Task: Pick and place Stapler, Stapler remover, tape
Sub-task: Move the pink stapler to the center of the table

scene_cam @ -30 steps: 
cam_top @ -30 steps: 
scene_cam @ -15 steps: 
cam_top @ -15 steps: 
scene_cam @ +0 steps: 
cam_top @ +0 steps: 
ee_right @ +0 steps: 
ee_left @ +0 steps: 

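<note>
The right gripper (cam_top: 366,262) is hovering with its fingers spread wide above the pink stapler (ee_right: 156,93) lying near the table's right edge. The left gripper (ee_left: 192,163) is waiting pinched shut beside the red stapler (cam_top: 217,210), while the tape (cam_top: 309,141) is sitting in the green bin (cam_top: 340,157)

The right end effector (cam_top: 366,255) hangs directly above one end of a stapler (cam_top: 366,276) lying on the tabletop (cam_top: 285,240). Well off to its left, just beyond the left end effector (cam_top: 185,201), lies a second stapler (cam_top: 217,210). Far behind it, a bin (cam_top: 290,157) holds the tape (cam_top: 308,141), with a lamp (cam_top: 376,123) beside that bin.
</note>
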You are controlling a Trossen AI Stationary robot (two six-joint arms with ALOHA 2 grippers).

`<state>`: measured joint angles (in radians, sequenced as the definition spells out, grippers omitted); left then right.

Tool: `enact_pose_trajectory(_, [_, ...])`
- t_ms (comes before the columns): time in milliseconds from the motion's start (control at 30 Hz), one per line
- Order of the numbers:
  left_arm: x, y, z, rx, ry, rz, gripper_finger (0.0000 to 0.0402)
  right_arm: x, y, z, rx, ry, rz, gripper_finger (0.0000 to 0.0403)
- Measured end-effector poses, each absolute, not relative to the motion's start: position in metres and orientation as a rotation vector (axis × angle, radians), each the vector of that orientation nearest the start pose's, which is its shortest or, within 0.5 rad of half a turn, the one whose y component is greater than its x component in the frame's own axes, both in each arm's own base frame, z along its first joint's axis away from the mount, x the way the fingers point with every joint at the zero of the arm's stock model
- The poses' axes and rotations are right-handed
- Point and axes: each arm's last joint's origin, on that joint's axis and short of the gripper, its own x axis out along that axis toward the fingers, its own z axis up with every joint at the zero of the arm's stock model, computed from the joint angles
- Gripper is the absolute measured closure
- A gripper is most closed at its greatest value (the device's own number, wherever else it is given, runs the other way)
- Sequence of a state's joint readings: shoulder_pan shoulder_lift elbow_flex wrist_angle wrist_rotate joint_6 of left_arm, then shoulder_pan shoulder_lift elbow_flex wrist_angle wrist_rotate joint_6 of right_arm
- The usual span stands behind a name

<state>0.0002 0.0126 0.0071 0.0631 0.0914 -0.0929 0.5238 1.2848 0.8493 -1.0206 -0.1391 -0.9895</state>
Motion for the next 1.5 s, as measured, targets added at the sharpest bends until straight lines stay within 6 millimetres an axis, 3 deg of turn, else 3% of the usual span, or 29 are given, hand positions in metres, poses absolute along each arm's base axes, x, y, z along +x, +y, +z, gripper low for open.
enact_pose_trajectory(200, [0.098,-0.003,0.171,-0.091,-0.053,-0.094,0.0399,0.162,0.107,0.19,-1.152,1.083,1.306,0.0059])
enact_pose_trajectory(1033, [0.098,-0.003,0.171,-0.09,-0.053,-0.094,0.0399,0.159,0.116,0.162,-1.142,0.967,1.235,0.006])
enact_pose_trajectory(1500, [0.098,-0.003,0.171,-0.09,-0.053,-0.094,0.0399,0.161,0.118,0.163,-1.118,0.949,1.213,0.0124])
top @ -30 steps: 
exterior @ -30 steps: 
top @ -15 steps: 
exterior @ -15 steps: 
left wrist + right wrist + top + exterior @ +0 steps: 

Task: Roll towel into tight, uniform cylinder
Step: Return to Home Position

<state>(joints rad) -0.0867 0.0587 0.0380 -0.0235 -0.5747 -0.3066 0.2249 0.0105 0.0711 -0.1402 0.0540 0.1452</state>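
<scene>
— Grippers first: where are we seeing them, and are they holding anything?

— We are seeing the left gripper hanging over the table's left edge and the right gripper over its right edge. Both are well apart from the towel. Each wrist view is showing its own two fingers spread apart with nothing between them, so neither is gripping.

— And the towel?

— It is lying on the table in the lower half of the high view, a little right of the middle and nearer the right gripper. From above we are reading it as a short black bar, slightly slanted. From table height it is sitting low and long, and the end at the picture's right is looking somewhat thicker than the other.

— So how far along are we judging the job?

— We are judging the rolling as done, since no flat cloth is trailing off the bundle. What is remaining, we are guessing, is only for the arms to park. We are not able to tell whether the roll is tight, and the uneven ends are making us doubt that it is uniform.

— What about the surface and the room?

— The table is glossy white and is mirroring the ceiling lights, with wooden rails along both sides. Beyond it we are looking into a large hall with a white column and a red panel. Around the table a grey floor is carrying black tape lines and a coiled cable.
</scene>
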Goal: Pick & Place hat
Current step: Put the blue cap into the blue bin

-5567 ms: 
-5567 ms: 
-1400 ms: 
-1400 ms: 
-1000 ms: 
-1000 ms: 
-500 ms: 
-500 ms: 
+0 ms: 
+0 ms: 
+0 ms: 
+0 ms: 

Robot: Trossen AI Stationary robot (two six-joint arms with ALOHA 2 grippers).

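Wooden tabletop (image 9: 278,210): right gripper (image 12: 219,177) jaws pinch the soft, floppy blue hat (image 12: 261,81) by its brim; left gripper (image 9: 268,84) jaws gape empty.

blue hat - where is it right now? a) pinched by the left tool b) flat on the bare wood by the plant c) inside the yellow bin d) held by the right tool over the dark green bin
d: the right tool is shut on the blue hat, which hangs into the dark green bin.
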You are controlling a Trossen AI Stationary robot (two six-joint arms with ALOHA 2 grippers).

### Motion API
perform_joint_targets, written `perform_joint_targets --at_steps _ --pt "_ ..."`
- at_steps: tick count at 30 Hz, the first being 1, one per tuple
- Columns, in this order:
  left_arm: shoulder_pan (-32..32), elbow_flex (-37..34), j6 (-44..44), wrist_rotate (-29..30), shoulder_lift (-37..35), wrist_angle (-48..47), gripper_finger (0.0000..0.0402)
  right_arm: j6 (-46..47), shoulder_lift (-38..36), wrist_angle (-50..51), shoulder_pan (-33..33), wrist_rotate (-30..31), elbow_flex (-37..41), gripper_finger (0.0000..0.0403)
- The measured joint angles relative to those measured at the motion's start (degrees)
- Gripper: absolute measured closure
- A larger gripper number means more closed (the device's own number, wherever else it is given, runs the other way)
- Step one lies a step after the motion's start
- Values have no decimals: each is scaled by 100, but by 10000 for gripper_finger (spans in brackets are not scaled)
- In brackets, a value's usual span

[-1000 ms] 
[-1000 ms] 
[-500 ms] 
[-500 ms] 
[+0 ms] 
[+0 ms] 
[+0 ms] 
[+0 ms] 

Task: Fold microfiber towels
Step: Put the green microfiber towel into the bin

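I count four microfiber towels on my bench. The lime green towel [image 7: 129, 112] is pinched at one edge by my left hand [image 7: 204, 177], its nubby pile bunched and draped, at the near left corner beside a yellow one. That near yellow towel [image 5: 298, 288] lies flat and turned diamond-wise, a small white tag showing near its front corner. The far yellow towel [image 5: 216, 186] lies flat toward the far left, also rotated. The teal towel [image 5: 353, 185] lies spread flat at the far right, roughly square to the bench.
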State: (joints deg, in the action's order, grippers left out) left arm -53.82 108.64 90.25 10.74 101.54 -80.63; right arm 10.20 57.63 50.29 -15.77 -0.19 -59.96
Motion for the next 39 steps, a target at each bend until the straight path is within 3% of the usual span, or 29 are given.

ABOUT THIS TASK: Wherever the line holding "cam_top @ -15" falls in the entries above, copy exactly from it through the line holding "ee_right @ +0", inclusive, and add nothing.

ANSWER TO THE EXERCISE:
cam_top @ -15 steps: 
scene_cam @ +0 steps: 
cam_top @ +0 steps: 
ee_right @ +0 steps: 

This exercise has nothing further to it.